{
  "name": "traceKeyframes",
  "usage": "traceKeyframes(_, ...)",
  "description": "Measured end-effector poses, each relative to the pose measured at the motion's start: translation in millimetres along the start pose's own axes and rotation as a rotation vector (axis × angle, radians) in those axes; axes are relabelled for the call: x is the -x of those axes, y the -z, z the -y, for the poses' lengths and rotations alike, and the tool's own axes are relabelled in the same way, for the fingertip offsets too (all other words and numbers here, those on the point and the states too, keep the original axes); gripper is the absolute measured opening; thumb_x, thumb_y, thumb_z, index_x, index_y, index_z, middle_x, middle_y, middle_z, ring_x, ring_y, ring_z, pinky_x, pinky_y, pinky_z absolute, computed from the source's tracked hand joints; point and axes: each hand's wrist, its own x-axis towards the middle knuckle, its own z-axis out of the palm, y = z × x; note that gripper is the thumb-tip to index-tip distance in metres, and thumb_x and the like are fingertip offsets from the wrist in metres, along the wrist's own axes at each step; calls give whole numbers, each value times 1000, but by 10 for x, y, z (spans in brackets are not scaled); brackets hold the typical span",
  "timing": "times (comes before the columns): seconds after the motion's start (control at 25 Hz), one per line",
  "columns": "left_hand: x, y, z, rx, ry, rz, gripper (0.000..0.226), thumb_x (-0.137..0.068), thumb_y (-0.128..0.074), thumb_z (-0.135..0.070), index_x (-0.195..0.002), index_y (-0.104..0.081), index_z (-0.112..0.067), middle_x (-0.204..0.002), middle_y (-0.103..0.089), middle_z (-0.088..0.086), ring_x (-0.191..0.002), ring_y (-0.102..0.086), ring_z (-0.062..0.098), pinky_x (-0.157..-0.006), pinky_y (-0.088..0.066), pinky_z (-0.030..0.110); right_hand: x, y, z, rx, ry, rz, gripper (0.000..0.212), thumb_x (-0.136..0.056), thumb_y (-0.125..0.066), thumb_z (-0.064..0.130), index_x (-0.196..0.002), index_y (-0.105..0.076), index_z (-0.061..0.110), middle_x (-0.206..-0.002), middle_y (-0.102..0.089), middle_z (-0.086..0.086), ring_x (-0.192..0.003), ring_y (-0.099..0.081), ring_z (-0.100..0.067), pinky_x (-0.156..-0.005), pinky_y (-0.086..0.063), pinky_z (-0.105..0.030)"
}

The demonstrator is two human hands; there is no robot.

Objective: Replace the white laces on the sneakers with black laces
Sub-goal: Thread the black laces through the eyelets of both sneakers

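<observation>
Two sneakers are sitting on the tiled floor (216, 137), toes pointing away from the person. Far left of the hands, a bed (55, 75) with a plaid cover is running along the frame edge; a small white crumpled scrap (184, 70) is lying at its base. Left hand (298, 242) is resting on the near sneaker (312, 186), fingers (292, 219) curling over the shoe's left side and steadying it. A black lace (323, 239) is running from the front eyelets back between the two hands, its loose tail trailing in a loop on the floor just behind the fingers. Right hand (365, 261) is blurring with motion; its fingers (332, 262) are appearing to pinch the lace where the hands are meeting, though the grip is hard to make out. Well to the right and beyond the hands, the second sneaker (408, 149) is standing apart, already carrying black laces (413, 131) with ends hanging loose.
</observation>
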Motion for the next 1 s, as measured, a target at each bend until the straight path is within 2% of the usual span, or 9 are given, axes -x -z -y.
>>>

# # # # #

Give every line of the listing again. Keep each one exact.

■ Result for this task:
{
  "name": "traceKeyframes",
  "usage": "traceKeyframes(_, ...)",
  "description": "Measured end-effector poses, each relative to the pose measured at the motion's start: translation in millimetres along the start pose's own axes and rotation as a rotation vector (axis × angle, radians) in those axes; axes are relabelled for the call: x is the -x of those axes, y the -z, z the -y, for the poses' lengths and rotations alike, and the tool's own axes are relabelled in the same way, for the fingertip offsets too (all other words and numbers here, those on the point and the states too, keep the original axes); gripper is the absolute measured opening; thumb_x, thumb_y, thumb_z, index_x, index_y, index_z, middle_x, middle_y, middle_z, ring_x, ring_y, ring_z, pinky_x, pinky_y, pinky_z absolute, computed from the source's tracked hand joints; point and axes: each hand's wrist, its own x-axis towards the middle knuckle, its own z-axis out of the palm, y = z × x; note that gripper is the thumb-tip to index-tip distance in metres, and thumb_x and the like are fingertip offsets from the wrist in metres, along the wrist's own axes at each step; calls give whole numbers, each value times 1000, but by 10 for x, y, z (spans in brackets are not scaled); brackets hold the typical span",
  "timing": "times (comes before the columns): seconds after the motion's start (control at 25 Hz), one per line",
  "columns": "left_hand: x, y, z, rx, ry, rz, gripper (0.000..0.226), thumb_x (-0.137..0.068), thumb_y (-0.128..0.074), thumb_z (-0.135..0.070), index_x (-0.195..0.002), index_y (-0.104..0.081), index_z (-0.112..0.067), middle_x (-0.204..0.002), middle_y (-0.103..0.089), middle_z (-0.088..0.086), ring_x (-0.191..0.002), ring_y (-0.102..0.086), ring_z (-0.062..0.098), pinky_x (-0.157..-0.006), pinky_y (-0.088..0.066), pinky_z (-0.030..0.110); right_hand: x, y, z, rx, ry, rz, gripper (0.000..0.212), thumb_x (-0.136..0.056), thumb_y (-0.125..0.066), thumb_z (-0.064..0.130), index_x (-0.196..0.002), index_y (-0.105..0.076), index_z (-0.061..0.110), middle_x (-0.206..-0.002), middle_y (-0.102..0.089), middle_z (-0.086..0.086), ring_x (-0.192..0.003), ring_y (-0.099..0.081), ring_z (-0.100..0.067), pinky_x (-0.156..-0.005), pinky_y (-0.086..0.063), pinky_z (-0.105..0.030)"
}

The demonstrator is two human hands; there is no robot.

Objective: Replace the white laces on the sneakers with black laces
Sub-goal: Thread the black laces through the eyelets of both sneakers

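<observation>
Two sneakers are sitting on the tiled floor (216, 137), toes pointing away from the person. Far left of the hands, a bed (55, 75) with a plaid cover is running along the frame edge; a small white crumpled scrap (184, 70) is lying at its base. Left hand (298, 242) is resting on the near sneaker (312, 186), fingers (292, 219) curling over the shoe's left side and steadying it. A black lace (323, 239) is running from the front eyelets back between the two hands, its loose tail trailing in a loop on the floor just behind the fingers. Right hand (365, 261) is blurring with motion; its fingers (332, 262) are appearing to pinch the lace where the hands are meeting, though the grip is hard to make out. Well to the right and beyond the hands, the second sneaker (408, 149) is standing apart, already carrying black laces (413, 131) with ends hanging loose.
</observation>
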Motion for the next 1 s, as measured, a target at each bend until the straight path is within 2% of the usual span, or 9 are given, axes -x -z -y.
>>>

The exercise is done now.